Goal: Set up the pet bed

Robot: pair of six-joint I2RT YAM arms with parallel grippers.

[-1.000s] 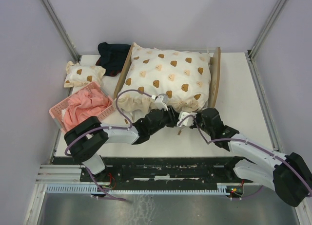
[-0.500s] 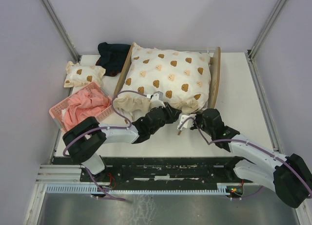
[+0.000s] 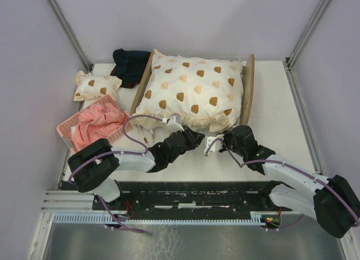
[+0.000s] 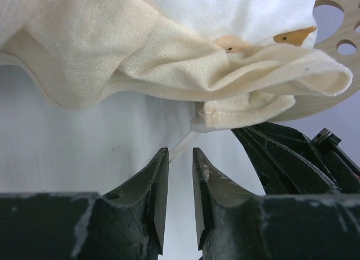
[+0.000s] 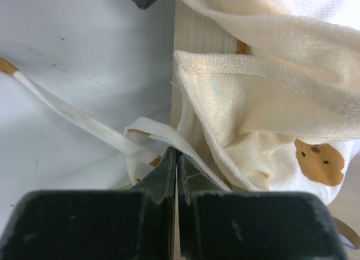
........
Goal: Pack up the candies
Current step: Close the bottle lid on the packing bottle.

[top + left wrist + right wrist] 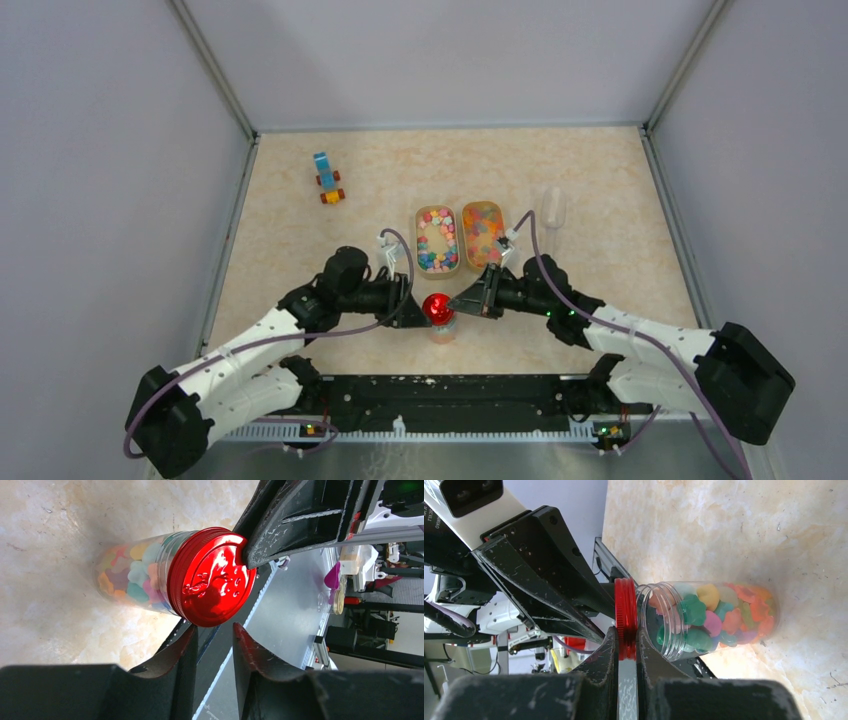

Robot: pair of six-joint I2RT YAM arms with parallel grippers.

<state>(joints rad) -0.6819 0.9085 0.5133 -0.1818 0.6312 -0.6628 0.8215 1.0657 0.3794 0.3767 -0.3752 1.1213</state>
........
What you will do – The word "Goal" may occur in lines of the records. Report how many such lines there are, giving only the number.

Result of this task – 2